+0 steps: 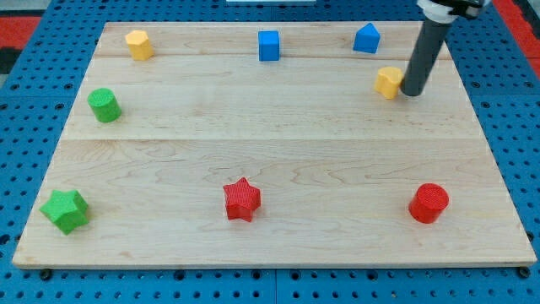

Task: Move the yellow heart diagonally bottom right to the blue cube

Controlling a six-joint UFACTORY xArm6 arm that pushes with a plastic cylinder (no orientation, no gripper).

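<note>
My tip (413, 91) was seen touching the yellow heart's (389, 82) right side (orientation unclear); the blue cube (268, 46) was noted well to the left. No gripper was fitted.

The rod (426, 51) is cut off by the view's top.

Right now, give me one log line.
my tip: touching yellow heart, its right | blue cube: top middle, left of heart | contact: yes
</note>
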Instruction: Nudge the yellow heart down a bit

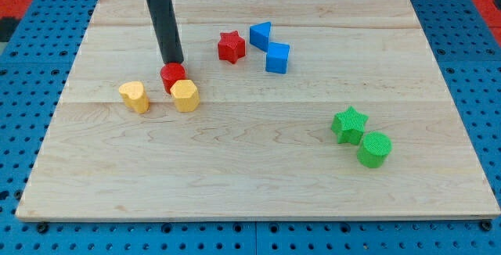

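Observation:
The yellow heart [135, 96] lies left of the board's middle. A yellow hexagon block [185, 95] lies a short way to its right, touching a red cylinder [172, 74] just above it. My tip [173, 61] stands at the top edge of the red cylinder, above and to the right of the yellow heart and apart from it. The dark rod rises from there to the view's top.
A red star [231, 46], a blue triangle [261, 34] and a blue cube [277, 58] sit near the top middle. A green star [349, 124] and a green cylinder [374, 149] sit at the right. The wooden board [258, 184] rests on a blue pegboard.

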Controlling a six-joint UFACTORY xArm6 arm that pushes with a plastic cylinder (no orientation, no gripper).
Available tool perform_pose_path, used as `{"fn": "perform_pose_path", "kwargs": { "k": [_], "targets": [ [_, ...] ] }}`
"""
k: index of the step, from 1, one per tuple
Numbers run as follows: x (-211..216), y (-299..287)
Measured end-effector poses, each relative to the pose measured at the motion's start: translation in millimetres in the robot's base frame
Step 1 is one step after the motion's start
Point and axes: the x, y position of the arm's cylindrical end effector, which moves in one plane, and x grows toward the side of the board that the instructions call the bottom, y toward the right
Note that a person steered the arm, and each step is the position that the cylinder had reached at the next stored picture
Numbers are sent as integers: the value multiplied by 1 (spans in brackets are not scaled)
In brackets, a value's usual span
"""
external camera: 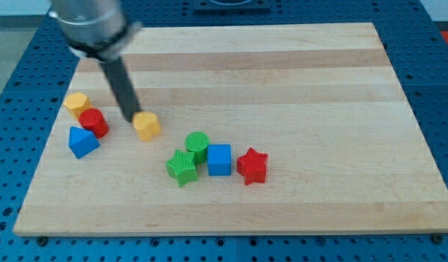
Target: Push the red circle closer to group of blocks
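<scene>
The red circle (pixel 93 122) sits at the view's left, touching a yellow block (pixel 76 102) above it and a blue triangle (pixel 83 141) below it. My tip (pixel 131 118) stands to the right of the red circle, apart from it, and right against the left side of a yellow block (pixel 147 126). Further right and lower lies a group: a green circle (pixel 197 145), a green star (pixel 182 167), a blue cube (pixel 219 159) and a red star (pixel 252 166).
The wooden board (pixel 282 65) lies on a blue perforated table (pixel 442 87). The arm's grey body (pixel 89 25) hangs over the board's top left corner.
</scene>
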Motion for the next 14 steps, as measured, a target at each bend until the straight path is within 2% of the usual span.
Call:
{"fn": "perform_pose_path", "kwargs": {
  "k": [1,2,3,4,6,7,8,10,11,12,13,14],
  "targets": [
    [29,42],
    [29,16],
    [0,-16],
    [-39,-23],
    [-82,-113],
    [-52,-160],
    [-13,-138],
    [36,-54],
    [47,16],
    [43,39],
    [10,26],
    [3,54]
  ]
}}
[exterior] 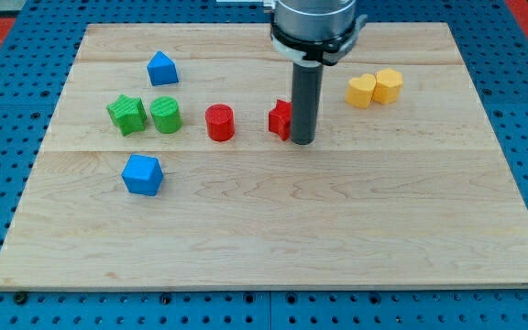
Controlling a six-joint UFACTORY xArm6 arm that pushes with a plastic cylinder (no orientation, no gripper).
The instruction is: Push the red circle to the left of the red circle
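Note:
A red circle block (219,122) stands near the middle of the wooden board (273,238). A second red block (280,119), shape unclear, sits to its right, partly hidden by the rod. My tip (302,141) rests on the board touching the right side of that second red block, about a block's width right of the red circle.
A green star (126,114) and a green circle (165,115) lie left of the red circle. A blue block (161,69) is above them, a blue cube (142,174) below. Two yellow blocks (361,91) (389,85) sit at the upper right.

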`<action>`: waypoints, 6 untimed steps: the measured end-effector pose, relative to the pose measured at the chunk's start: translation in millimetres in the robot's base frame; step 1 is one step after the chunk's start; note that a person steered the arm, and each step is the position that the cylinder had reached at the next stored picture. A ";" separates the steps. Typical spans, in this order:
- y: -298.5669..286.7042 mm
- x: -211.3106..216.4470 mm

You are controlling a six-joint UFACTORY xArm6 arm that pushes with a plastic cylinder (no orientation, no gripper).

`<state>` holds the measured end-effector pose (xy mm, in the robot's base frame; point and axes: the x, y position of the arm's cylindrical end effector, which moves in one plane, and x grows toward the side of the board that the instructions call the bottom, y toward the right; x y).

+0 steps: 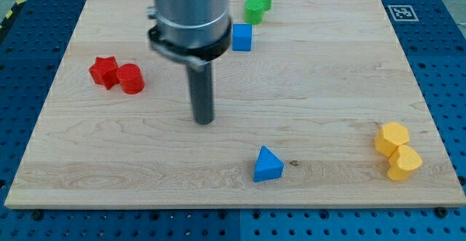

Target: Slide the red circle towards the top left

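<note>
The red circle block [132,78] lies on the wooden board at the view's left, touching a red star block [104,71] on its left side. My tip [203,121] is on the board to the right of the red circle and a little lower, well apart from it. The dark rod rises from the tip to the arm's grey body at the view's top.
A blue cube [242,37] sits just right of the arm body. Two green blocks [257,4] are at the top centre. A blue triangle [268,164] lies at the bottom centre. Two yellow blocks [397,150] touch at the right. The board [328,88] has a marker [400,12] at its top right.
</note>
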<state>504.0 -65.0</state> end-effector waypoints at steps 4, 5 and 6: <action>-100.2 -52.6; -98.5 -63.1; -104.1 -76.1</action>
<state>427.9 -169.1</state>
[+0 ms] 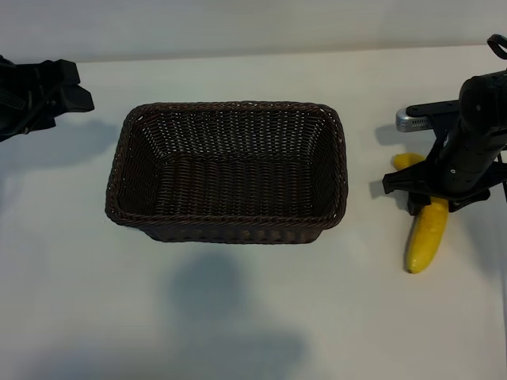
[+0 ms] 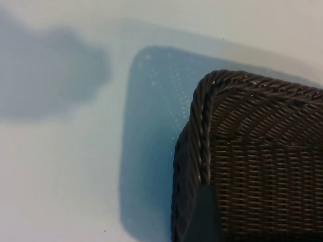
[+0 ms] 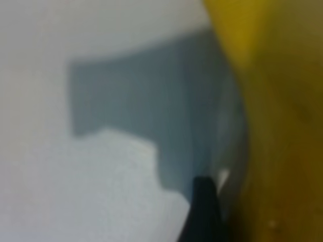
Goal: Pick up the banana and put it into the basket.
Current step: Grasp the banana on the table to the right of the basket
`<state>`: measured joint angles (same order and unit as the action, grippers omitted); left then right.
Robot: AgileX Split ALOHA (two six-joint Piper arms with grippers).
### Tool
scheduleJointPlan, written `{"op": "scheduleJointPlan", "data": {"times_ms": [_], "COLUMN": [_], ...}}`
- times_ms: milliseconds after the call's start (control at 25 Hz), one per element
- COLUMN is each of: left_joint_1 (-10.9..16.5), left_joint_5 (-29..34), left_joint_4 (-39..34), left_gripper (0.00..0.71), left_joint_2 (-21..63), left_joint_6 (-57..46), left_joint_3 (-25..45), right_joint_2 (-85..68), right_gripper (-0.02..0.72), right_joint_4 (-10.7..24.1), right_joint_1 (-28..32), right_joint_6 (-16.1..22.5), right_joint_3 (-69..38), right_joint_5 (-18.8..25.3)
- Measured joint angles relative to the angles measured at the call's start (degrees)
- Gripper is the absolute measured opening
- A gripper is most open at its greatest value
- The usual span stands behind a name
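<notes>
The yellow banana (image 1: 424, 237) lies on the white table to the right of the dark brown wicker basket (image 1: 230, 105), which holds nothing. My right gripper (image 1: 424, 198) is down over the banana's middle, its jaws on either side of the fruit. In the right wrist view one dark finger (image 3: 204, 206) stands close beside the banana (image 3: 282, 126), with a thin strip of table showing between them. The banana's far end pokes out behind the gripper. My left gripper (image 1: 79, 87) is parked open at the far left, apart from the basket.
The left wrist view looks down on a rounded corner of the basket (image 2: 262, 151), with one left finger (image 2: 202, 217) in front of its rim. Bare white table (image 1: 238, 317) lies in front of the basket. The right arm's body hides the table's right edge.
</notes>
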<state>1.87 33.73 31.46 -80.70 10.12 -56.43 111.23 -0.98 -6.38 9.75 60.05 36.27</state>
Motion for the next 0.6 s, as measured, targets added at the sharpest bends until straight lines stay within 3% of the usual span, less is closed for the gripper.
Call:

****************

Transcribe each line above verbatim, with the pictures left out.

+0 steps: 

Task: Move the yellow heart diagonally bottom right to the blue cube

Controlling a six-joint UFACTORY xArm6 arm that pushes with a plastic cylinder (no orientation, no gripper).

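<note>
My tip (413, 91) was seen touching the yellow heart's (389, 82) right side (orientation unclear); the blue cube (268, 46) was noted well to the left. No gripper was fitted.

The rod (426, 51) is cut off by the view's top.

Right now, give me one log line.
my tip: touching yellow heart, its right | blue cube: top middle, left of heart | contact: yes
</note>
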Instruction: Nudge the yellow heart down a bit


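Observation:
The yellow heart [135, 96] lies left of the board's middle. A yellow hexagon block [185, 95] lies a short way to its right, touching a red cylinder [172, 74] just above it. My tip [173, 61] stands at the top edge of the red cylinder, above and to the right of the yellow heart and apart from it. The dark rod rises from there to the view's top.
A red star [231, 46], a blue triangle [261, 34] and a blue cube [277, 58] sit near the top middle. A green star [349, 124] and a green cylinder [374, 149] sit at the right. The wooden board [258, 184] rests on a blue pegboard.
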
Controlling a six-joint UFACTORY xArm6 arm that pushes with a plastic cylinder (no orientation, no gripper).
Available tool perform_pose_path, used as `{"fn": "perform_pose_path", "kwargs": { "k": [_], "targets": [ [_, ...] ] }}`
"""
k: index of the step, from 1, one per tuple
Numbers run as follows: x (-211..216), y (-299..287)
Measured end-effector poses, each relative to the pose measured at the motion's start: translation in millimetres in the robot's base frame
Step 1 is one step after the motion's start
Point and axes: the x, y position of the arm's cylindrical end effector, which moves in one plane, and x grows toward the side of the board that the instructions call the bottom, y toward the right
Note that a person steered the arm, and each step is the position that the cylinder had reached at the next stored picture
Numbers are sent as integers: the value multiplied by 1 (spans in brackets are not scaled)
In brackets, a value's usual span
"""
external camera: 
Target: Push the red circle closer to group of blocks
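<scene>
The red circle (pixel 93 122) sits at the view's left, touching a yellow block (pixel 76 102) above it and a blue triangle (pixel 83 141) below it. My tip (pixel 131 118) stands to the right of the red circle, apart from it, and right against the left side of a yellow block (pixel 147 126). Further right and lower lies a group: a green circle (pixel 197 145), a green star (pixel 182 167), a blue cube (pixel 219 159) and a red star (pixel 252 166).
The wooden board (pixel 282 65) lies on a blue perforated table (pixel 442 87). The arm's grey body (pixel 89 25) hangs over the board's top left corner.
</scene>
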Motion for the next 14 steps, as measured, a target at each bend until the straight path is within 2% of the usual span.
Call:
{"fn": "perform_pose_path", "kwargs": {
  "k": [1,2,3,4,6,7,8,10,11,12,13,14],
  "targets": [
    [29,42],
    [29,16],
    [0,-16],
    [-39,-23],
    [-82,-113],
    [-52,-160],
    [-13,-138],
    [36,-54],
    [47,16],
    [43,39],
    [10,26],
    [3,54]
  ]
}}
[exterior] 
Controlling a six-joint UFACTORY xArm6 arm that pushes with a plastic cylinder (no orientation, no gripper).
The instruction is: Push the red circle to the left of the red circle
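Note:
A red circle block (219,122) stands near the middle of the wooden board (273,238). A second red block (280,119), shape unclear, sits to its right, partly hidden by the rod. My tip (302,141) rests on the board touching the right side of that second red block, about a block's width right of the red circle.
A green star (126,114) and a green circle (165,115) lie left of the red circle. A blue block (161,69) is above them, a blue cube (142,174) below. Two yellow blocks (361,91) (389,85) sit at the upper right.
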
`<action>`: waypoints, 6 untimed steps: the measured end-effector pose, relative to the pose measured at the chunk's start: translation in millimetres in the robot's base frame; step 1 is one step after the chunk's start; note that a person steered the arm, and each step is the position that the cylinder had reached at the next stored picture. A ";" separates the steps. Typical spans, in this order:
- y: -298.5669..286.7042 mm
- x: -211.3106..216.4470 mm

You are controlling a six-joint UFACTORY xArm6 arm that pushes with a plastic cylinder (no orientation, no gripper).

`<state>` holds the measured end-effector pose (xy mm, in the robot's base frame; point and axes: the x, y position of the arm's cylindrical end effector, which moves in one plane, and x grows toward the side of the board that the instructions call the bottom, y toward the right; x y).

+0 steps: 

Target: Slide the red circle towards the top left

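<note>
The red circle block [132,78] lies on the wooden board at the view's left, touching a red star block [104,71] on its left side. My tip [203,121] is on the board to the right of the red circle and a little lower, well apart from it. The dark rod rises from the tip to the arm's grey body at the view's top.
A blue cube [242,37] sits just right of the arm body. Two green blocks [257,4] are at the top centre. A blue triangle [268,164] lies at the bottom centre. Two yellow blocks [397,150] touch at the right. The board [328,88] has a marker [400,12] at its top right.
</note>
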<state>504.0 -65.0</state> end-effector waypoints at steps 4, 5 and 6: <action>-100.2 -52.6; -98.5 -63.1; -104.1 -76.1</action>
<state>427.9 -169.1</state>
[+0 ms] 
[+0 ms] 
[+0 ms] 
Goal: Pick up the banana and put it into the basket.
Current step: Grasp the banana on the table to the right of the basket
`<state>`: measured joint angles (same order and unit as the action, grippers omitted); left then right.
Robot: AgileX Split ALOHA (two six-joint Piper arms with grippers).
### Tool
scheduleJointPlan, written `{"op": "scheduleJointPlan", "data": {"times_ms": [_], "COLUMN": [_], ...}}`
- times_ms: milliseconds after the call's start (control at 25 Hz), one per element
- COLUMN is each of: left_joint_1 (-10.9..16.5), left_joint_5 (-29..34), left_joint_4 (-39..34), left_gripper (0.00..0.71), left_joint_2 (-21..63), left_joint_6 (-57..46), left_joint_3 (-25..45), right_joint_2 (-85..68), right_gripper (-0.02..0.72), right_joint_4 (-10.7..24.1), right_joint_1 (-28..32), right_joint_6 (-16.1..22.5), right_joint_3 (-69..38), right_joint_5 (-18.8..25.3)
- Measured joint angles relative to the angles measured at the call's start (degrees)
- Gripper is the absolute measured opening
- A gripper is most open at its greatest value
- The usual span stands behind a name
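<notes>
The yellow banana (image 1: 424, 237) lies on the white table to the right of the dark brown wicker basket (image 1: 230, 105), which holds nothing. My right gripper (image 1: 424, 198) is down over the banana's middle, its jaws on either side of the fruit. In the right wrist view one dark finger (image 3: 204, 206) stands close beside the banana (image 3: 282, 126), with a thin strip of table showing between them. The banana's far end pokes out behind the gripper. My left gripper (image 1: 79, 87) is parked open at the far left, apart from the basket.
The left wrist view looks down on a rounded corner of the basket (image 2: 262, 151), with one left finger (image 2: 202, 217) in front of its rim. Bare white table (image 1: 238, 317) lies in front of the basket. The right arm's body hides the table's right edge.
</notes>
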<state>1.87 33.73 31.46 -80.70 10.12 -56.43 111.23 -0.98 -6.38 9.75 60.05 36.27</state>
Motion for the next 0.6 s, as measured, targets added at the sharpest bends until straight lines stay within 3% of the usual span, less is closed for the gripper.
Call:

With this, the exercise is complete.